In project work, the earlier we can agree on time-scales, deliverables, and what is expected from all parties then the more successful the analysis project will be. Expectations must be met from all sides, so if we have them in writing and know what the next steps are then we can work much more efficiently.
Data analysis
I’ve included two output files here - one is just the output, and one is the output with the code included too. There are multiple comments and talking points throughout the code.
1. First, the clinic would like to know the distribution of cancer types across their patients. Please provide the clinic with this information.

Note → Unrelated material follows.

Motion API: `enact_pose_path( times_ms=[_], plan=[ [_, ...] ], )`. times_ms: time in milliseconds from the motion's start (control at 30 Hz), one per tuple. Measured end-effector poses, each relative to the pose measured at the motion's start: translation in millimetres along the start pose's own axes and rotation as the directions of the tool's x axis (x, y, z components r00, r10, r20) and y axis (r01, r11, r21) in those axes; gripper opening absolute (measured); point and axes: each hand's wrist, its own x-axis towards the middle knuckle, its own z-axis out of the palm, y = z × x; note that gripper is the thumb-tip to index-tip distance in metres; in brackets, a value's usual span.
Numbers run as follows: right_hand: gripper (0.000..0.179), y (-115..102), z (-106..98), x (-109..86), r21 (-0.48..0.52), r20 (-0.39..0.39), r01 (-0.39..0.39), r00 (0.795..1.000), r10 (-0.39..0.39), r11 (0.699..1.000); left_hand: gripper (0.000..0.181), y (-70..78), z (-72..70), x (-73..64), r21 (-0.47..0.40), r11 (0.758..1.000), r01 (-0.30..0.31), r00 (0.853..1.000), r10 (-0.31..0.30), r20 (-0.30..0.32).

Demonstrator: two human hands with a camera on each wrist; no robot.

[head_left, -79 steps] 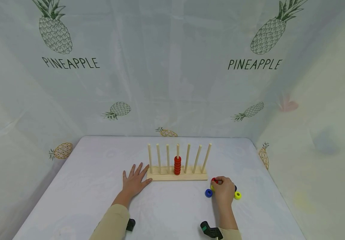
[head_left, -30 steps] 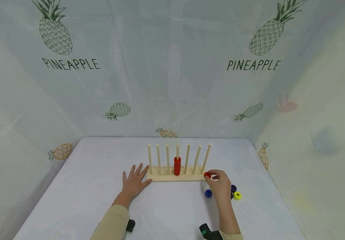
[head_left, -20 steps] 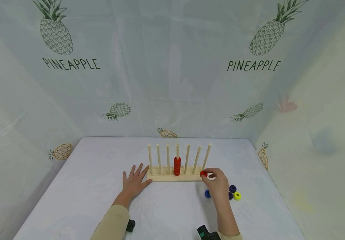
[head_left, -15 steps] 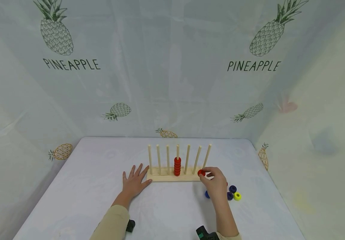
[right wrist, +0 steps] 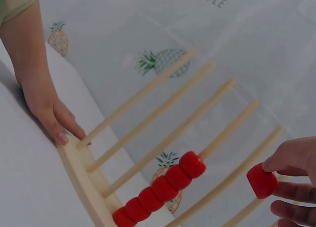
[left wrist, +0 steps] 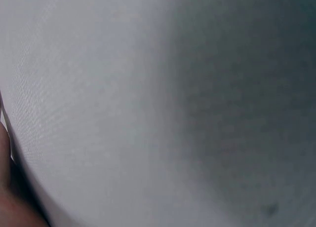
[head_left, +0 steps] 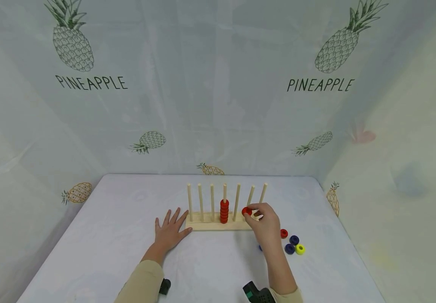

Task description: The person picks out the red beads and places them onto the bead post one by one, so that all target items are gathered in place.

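A wooden peg rack (head_left: 203, 225) with several upright pegs stands on the table, and red beads (head_left: 224, 211) are stacked on its middle peg. My right hand (head_left: 265, 225) pinches one red bead (right wrist: 262, 180) between thumb and fingers, in front of the pegs on the rack's right side. In the right wrist view that bead is apart from the red stack. My left hand (head_left: 168, 232) lies with fingers spread at the rack's left end, touching its base. The left wrist view shows mostly blurred white surface, with a bit of the hand (left wrist: 15, 207) at the edge.
Right of the rack lie loose beads: a red one (head_left: 284, 233), two dark blue ones (head_left: 290, 248) and a yellow one (head_left: 300, 249). Another blue bead is mostly hidden behind my right hand. A pineapple-print cloth (head_left: 218, 105) hangs behind the table (head_left: 127, 185).
My right hand has picked up a red bead from the loose ones and carried it left and up over the rack. The left hand has stayed at the rack's end.
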Motion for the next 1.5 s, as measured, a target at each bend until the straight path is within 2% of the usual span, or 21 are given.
enact_pose_path(
  times_ms=[100,267,533,900,1033,1300,1500],
  plan=[
    [0.021,-5.3,1.2,1.4,0.01,-0.001,0.027,1.0,-0.027,1.0,0.073,2.2,-3.3,-2.3,-0.007,1.0,0.001,1.0,-0.001,-0.008],
    [0.02,-14.5,2.3,4.2,0.022,0.007,0.024,1.0,-0.024,0.999,0.073,4.3,-7.6,-6.3,-0.006,1.0,-0.001,1.0,0.001,-0.022],
    [0.019,-31.2,1.6,11.4,0.019,-0.017,0.065,0.998,-0.064,0.998,0.072,4.8,-7.5,-8.0,-0.008,1.0,-0.014,0.999,0.013,-0.048],
    [0.019,-48.6,-1.1,24.4,0.047,-0.042,0.177,0.984,-0.175,0.983,0.072,-3.5,4.2,0.7,-0.004,1.0,-0.016,0.999,0.016,-0.039],
    [0.017,-52.5,1.0,28.4,0.044,-0.035,0.199,0.98,-0.197,0.979,0.072,-2.6,2.9,0.4,-0.009,1.0,-0.013,0.999,0.012,-0.036],
    [0.017,-60.4,4.6,34.3,0.01,-0.035,0.241,0.97,-0.24,0.971,0.073,7.1,-8.8,-4.2,-0.023,1.0,0.015,1.0,-0.014,0.019],
    [0.016,-63.5,7.3,41.2,0.037,-0.021,0.283,0.959,-0.283,0.958,0.073,5.9,-7.2,-2.9,0.0,1.0,0.018,0.999,-0.018,0.027]
  ],
)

2. The clinic wants to know how long it takes for patients to start therapy after being diagnosed, which they consider to be helpful in understanding the quality of care for the patient. How long after being diagnosed do patients start treatment?
| Time from initial cancer diagnosis to start of therapy (days) | ||
| statistic | Cancer Type | |
|---|---|---|
| Breast Cancer | Colon Cancer | |
| N | 30 | 11 |
| Mean (SD) | 5.6 (3.9) | 30.3 (90.8) |
| Median (Range) | 5 (0-20) | 4 (0-304) |
3. Which treatment regimens [i.e., drug(s)] do you think would be indicated to be used as first-line of treatment for breast cancer? What about colon cancer? (For more information between first-line and second-line treatments (applicable between chemotherapy drugs as well as chemo v immuno therapies), please reference https://www.cancer.gov/publications/dictionaries/cancer-terms?cdrid=346494)

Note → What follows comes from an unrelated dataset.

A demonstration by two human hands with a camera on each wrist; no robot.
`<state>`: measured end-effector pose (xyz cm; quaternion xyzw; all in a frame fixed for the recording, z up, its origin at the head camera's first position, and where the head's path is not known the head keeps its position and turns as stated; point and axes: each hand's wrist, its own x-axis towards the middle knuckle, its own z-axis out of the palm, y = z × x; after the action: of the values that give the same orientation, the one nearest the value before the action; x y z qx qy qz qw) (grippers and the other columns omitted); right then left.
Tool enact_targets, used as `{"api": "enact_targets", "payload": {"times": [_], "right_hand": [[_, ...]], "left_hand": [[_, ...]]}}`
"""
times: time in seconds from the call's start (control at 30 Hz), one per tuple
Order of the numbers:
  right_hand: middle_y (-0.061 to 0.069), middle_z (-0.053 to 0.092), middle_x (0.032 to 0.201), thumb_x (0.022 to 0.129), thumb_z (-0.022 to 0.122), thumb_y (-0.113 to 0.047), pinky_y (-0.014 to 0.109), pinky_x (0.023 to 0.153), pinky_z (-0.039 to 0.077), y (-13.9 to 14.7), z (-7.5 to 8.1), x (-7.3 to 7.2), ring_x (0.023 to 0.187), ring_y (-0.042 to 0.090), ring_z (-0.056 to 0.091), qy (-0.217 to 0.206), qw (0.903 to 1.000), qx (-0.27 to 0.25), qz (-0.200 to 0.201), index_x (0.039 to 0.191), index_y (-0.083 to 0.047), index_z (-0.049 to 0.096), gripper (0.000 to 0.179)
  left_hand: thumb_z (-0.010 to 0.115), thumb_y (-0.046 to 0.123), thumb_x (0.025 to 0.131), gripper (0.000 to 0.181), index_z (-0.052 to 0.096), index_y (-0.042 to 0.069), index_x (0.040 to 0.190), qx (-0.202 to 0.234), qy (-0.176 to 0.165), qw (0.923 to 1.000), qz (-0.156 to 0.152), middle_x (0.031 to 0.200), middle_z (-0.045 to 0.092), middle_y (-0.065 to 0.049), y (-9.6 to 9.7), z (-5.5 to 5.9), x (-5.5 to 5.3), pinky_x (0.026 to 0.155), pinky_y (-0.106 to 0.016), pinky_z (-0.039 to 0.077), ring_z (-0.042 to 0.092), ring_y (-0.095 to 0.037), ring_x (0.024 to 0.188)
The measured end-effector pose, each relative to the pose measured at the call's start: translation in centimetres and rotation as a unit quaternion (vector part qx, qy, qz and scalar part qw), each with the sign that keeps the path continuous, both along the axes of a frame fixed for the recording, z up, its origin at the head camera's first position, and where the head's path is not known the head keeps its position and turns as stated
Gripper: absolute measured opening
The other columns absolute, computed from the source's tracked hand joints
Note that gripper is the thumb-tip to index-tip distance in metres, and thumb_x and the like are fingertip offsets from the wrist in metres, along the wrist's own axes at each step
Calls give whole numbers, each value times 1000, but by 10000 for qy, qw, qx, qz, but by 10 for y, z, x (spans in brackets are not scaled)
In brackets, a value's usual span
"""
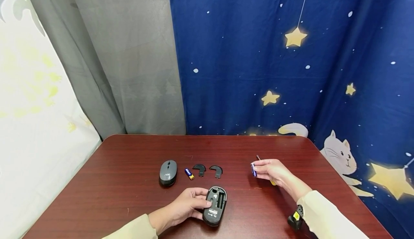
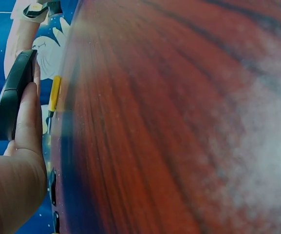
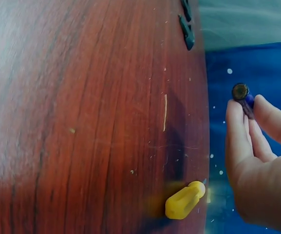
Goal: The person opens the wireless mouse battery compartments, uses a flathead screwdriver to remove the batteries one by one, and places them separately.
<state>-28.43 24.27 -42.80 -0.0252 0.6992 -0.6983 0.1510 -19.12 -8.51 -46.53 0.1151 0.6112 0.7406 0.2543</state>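
Note:
My left hand (image 1: 191, 205) grips a black computer mouse (image 1: 214, 210) by its side, underside up. The battery compartment (image 1: 221, 200) in that underside is uncovered, with dark slots showing. In the left wrist view the mouse (image 2: 14, 97) stands edge-on between thumb and fingers. My right hand (image 1: 275, 170) pinches a blue battery (image 1: 253, 170) between thumb and fingertips, above the table's right side. One end of this battery (image 3: 240, 91) faces the camera in the right wrist view. Beyond the left hand, a second battery (image 1: 189, 174), blue and yellow, lies on the table.
Two black covers (image 1: 199, 169) with curved tops lie side by side behind the held mouse. Another mouse (image 1: 168, 173), grey on top, sits upright at the left. A screwdriver with a yellow handle (image 3: 184, 201) rests on the brown table (image 1: 129, 181) below the right hand. Curtains (image 1: 245, 59) hang behind.

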Motion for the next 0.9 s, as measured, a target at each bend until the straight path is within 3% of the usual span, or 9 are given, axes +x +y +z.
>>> {"api": "enact_targets", "payload": {"times": [0.2,0.77,0.9], "right_hand": [[10,70,95,87,64,8,38,78,57,1,-3,-3,78,16,67,-35,9989,336,-334,119,18,57,34],[15,70,90,84,65,11,37,74,58,-2,-14,-5,74,15,67,63,9952,581,-782,115,22,56,34],[15,70,87,82,66,12,37,71,58,-3,-16,-5,73,16,67,131,9924,842,-887,111,21,59,31]], "left_hand": [[66,1,83,42,55,-9,122,8,-13,10000,-14,99,70,-14,0,1,1,63,-31,58,68,-18,80],[67,3,82,42,56,-9,121,78,7,9999,-94,100,70,-16,0,-1,0,65,-32,58,68,-19,82],[67,3,83,41,56,-9,121,83,3,9999,-112,101,70,-16,0,-1,0,64,-31,58,68,-18,82]]}}
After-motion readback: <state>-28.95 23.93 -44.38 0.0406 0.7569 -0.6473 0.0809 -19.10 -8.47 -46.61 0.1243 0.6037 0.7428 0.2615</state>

I’ll just focus on drugs, rather than surgery or other therapies available.
Typical first-line therapies for breast cancer are Doxorubicin, Cyclophosphamide, Carboplatin, Paclitaxel or Docetaxel. HER2 positive breast cancer patients may get trastuzumab or pertuzumab. TNBC patients may get pembrolizumab. Some patients, especially those who are HR+, will recieve an AI such as anastrazole.
For colon cancer, typical first line therapies include Capecitabine, Fluorouracil, Irinotecan, and combinations of these and other drugs. Pembrolizumab is also a first-line treatment for some unresectable colon cancers.
4. Do the patients taking Regimen A vs. Regimen B as first-line therapy for breast cancer vary in terms of duration of therapy? Please include statistical tests and visualizations, as appropriate.
Some caveats here:
The duration of therapy is defined as the earliest start therapy start date until the latest therapy start date for a specific line.
We’re only interested in first-line therapies here. We’ve defined first-line therapy as the first therapy given within 14 days pre-diagnosis date to anytime post-diagnosis date.
A line of therapy can overlap multiple treatment records if there is less than a 28 day gap between records
Many patients have both therapy A and B, at overlapping times. These can’t be considered as mono-therapies, and have been included here as combination therapies.
Treatment A and B look very similar to each other visually, while combination therapy A and B together has a much wider distribution.
To test for differences in duration of first-line therapy, I would typically look at time to treatment discontinuation (rwTTD). However, here we don’t have enough information to do this.
Instead, a linear model may give us an answer here. We’ll use a Poisson distribution here - a common use of Poisson is in time-to-event data. As this is supposed to be a short technical test, we’re not going to go in to model checking here - but very happy to talk about that more!
| Characteristic | Beta | 95% CI1 | p-value |
|---|---|---|---|
| drug_code | |||
| drug_codeA+B | -14 | -35, 7.3 | 0.2 |
| drug_codeB | -12 | -37, 13 | 0.3 |
| 1 CI = Confidence Interval | |||
Our simple Poisson model suggests that there is no difference in first-line duration for drug B compared to drug A, and no difference in first-line duration for combination therapy A+B compared to A alone.